To establish a reliable baseline for typical legitimate user behavior in Mastodon, we calculated the average activity metrics of all users over a two-week observation window. This time frame captures stable patterns of engagement while minimizing the influence of short-term anomalies. Table 1 shows that the average active Mastodon user posted 6.76 posts, gave 2.29 favorites, received 16.99 likes, and exchanged 2.46 replies. These values reflect the modest engagement levels characteristic of the majority of users in Mastodon.

While average values provide a significant summary, they fail to capture the diversity and imbalance inherent in user behavior. To better illustrate this, we used complementary cumulative distribution functions (CCDFs) to visualize user activity features. The distribution of posts (Fig. 2a) per user follows a classic heavy-tailed pattern: the majority of users contribute only a small number of posts, while a small minority are responsible for a disproportionately large share of content production.

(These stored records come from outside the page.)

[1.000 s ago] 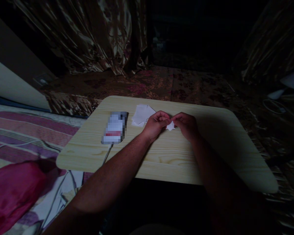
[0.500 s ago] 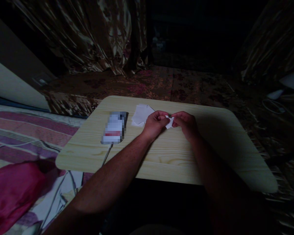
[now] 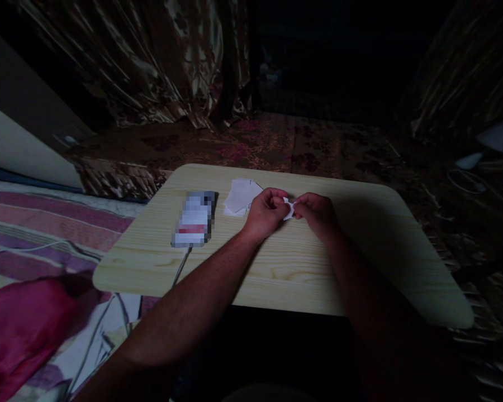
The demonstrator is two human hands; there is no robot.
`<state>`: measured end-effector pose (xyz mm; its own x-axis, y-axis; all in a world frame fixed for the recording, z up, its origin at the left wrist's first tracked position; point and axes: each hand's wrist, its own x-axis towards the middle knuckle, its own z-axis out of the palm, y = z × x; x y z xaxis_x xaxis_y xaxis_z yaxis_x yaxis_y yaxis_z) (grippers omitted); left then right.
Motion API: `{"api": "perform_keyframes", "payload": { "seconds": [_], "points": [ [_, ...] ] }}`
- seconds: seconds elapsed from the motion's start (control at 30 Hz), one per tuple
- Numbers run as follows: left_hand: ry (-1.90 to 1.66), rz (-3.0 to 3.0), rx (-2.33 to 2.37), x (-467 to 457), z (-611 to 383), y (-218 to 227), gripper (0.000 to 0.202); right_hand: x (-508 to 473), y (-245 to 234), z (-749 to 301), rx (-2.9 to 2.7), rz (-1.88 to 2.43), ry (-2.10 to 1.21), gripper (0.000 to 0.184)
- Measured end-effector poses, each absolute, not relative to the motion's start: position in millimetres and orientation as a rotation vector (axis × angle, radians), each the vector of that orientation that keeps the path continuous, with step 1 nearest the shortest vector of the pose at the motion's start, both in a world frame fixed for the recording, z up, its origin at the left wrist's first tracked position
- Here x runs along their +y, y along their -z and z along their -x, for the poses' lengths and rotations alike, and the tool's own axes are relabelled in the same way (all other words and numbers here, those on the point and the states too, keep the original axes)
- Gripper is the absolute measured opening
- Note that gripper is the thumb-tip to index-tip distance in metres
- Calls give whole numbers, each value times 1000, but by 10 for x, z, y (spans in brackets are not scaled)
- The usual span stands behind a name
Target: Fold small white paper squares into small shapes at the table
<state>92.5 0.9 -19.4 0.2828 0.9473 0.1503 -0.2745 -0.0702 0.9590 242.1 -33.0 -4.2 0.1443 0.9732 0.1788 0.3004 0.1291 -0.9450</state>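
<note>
A small folded piece of white paper [image 3: 289,211] is held between my two hands, just above the wooden table. My left hand [image 3: 268,211] pinches its left side between thumb and fingers. On its right edge, the thumb and fingertips of my right hand [image 3: 316,211] are closed on it. Just beyond my left hand lies a loose stack of white paper sheets [image 3: 241,196], partly hidden by that hand. The finer creases of the small piece are too small and dim to make out.
On the left of the light wooden table [image 3: 276,273] lies a phone [image 3: 193,218], pixelated, with a cable [image 3: 181,268] running off the near edge. A striped bed [image 3: 17,218] with a pink cloth [image 3: 20,329] adjoins the left. Patterned curtains [image 3: 184,61] hang behind.
The fingers of my right hand have shifted slightly on the small paper and now cover more of its right side. The stack and phone stay in place.
</note>
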Motion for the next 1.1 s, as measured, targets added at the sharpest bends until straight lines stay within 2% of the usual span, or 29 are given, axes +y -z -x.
{"api": "perform_keyframes", "payload": {
  "seconds": [0.8, 1.1],
  "points": [
    [-1174, -1238, 740, 35, -925, 239, 34, -332, 49, -2381, -1347, 1394, -704, 11],
    [-1107, -1276, 785, 29, -916, 248, 22, -347, 1, -2384, -1338, 1404, -711, 12]
  ]
}}
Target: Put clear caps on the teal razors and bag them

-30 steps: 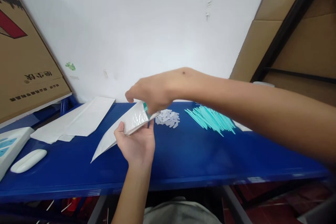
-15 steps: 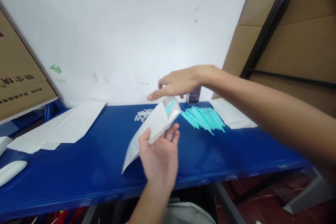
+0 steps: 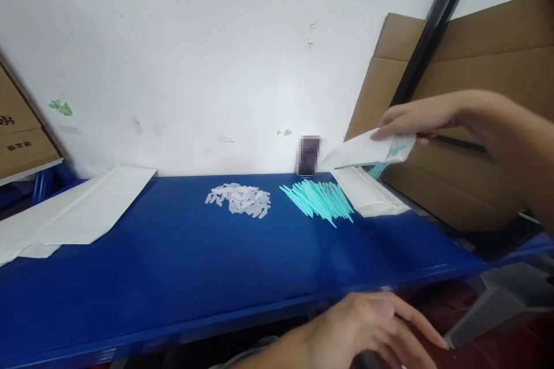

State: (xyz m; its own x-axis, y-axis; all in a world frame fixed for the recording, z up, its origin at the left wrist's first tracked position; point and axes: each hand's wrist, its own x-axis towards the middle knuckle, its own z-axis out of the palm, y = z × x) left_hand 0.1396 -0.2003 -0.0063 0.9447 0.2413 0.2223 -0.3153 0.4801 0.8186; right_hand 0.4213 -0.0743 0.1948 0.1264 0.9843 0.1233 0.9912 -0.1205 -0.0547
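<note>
My right hand [image 3: 415, 118] is raised at the right and grips a white paper sleeve [image 3: 361, 151] with a teal stick showing at its open end. It hovers above a flat pile of white filled sleeves [image 3: 367, 193] on the blue table [image 3: 216, 259]. My left hand [image 3: 372, 326] is low at the table's front edge, fingers stretched out and empty. A heap of teal sticks [image 3: 318, 199] lies mid-table, with a heap of small clear plastic caps [image 3: 240, 199] to its left.
A stack of empty white paper sleeves [image 3: 73, 213] lies at the left. A blurred dark object [image 3: 308, 154] stands against the white wall. Cardboard sheets [image 3: 476, 98] and a black frame bar [image 3: 433, 29] rise at the right; a cardboard box [image 3: 21, 138] sits far left.
My right hand took the filled sleeve from my left hand and carried it right, over the pile. My left hand let go and dropped to the front edge. The view swung right.
</note>
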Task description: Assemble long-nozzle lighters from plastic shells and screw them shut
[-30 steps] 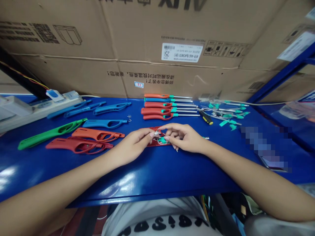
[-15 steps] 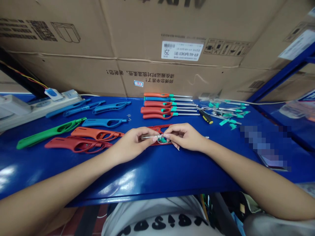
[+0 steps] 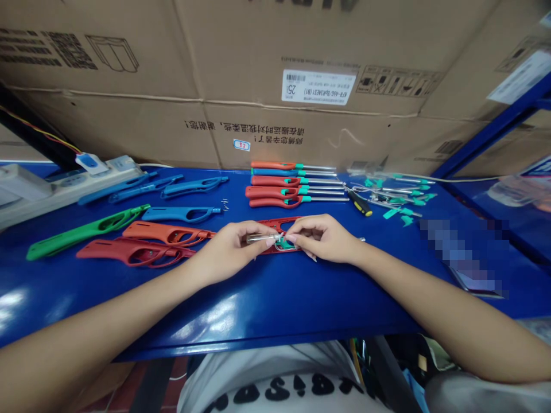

Figure 2: (a) CCDF of the posts posted by Mastodon users during a two-week period. (b) CCDF of the favorites given and received by Mastodon users during a two-week period. (c) CCDF of the replies given and received by Mastodon users during a two-week period
Fig. 2b reveals that while most users give or receive relatively few favorites, a small subset accumulates a significantly higher number. Notably, the “Favorites Given” curve lies above the “Favorites Received” curve, indicating that favoriting behavior is slightly more evenly distributed than being favorited.
Fig. 2c reveals that both “Replies Given” and “Replies Received” follow heavy-tailed distributions, indicating that while most users participate in only a limited number of reply interactions, a small subset exhibits significantly higher activity. Notably, the two curves are closely aligned across most of the range, suggesting that replying is almost proportional to being replied to.
2.3.2 Behavior Analysis of Crawlers
To investigate crawling behavior in DOSNs, we simulated crawlers on Mastodon. In contrast to legitimate users, crawlers are designed to resemble legitimate user accounts in both profile and general behavioral patterns, with the goal of extracting user data as extensively and unobtrusively as possible. Although crawlers may attempt to mimic legitimate user behavior, empirical observations of crawling activity on Mastodon reveal behavioral discrepancies in specific dimensions [19,20]. To better reflect crawler-specific operating characteristics, features such as profile view, cross-instance interaction, and hop count3 of profile views are selectively inflated to reflect crawler-specific patterns. It is important to note that Mastodon has a rate limit for accounts. By default, all endpoints and methods can be called 300 times within 5 min [21]. This constraint significantly impacts the crawling speed. In practice, crawlers must operate under this limitation while still attempting to maximize data collection efficiency within allowable requests.
Under the constraints described above, we first synthesized crawler profiles parameterized by empirical user behavior. Then, as detailed in Section 2.2, we simulated two representative crawling strategies—BFS and live feeds—crawlers and generated 1000 synthetic crawlers (500 per type). Subsequently, to validate how well the simulated crawlers reflect real-world strategies, we compared their behavioral patterns with those of legitimate users, revealing two important differences.
Profile views are highly non-local. Fig. 3 shows the hop count distribution of profile views made by different types of crawlers and legitimate users. Compared to legitimate users, crawlers generally access profiles that are farther away in the social graph. This trend is particularly pronounced for live feeds crawlers, whose hop count distribution is relatively uniform, reflecting the randomness of their browsing behavior. In contrast, BFS crawlers display a long-tail hop distribution, with almost all profile views occurring within 6 hops from the seed users. Overall, legitimate users typically access profiles within a 1-4 hop range, while crawlers are more likely to perform high-hop, non-local visits.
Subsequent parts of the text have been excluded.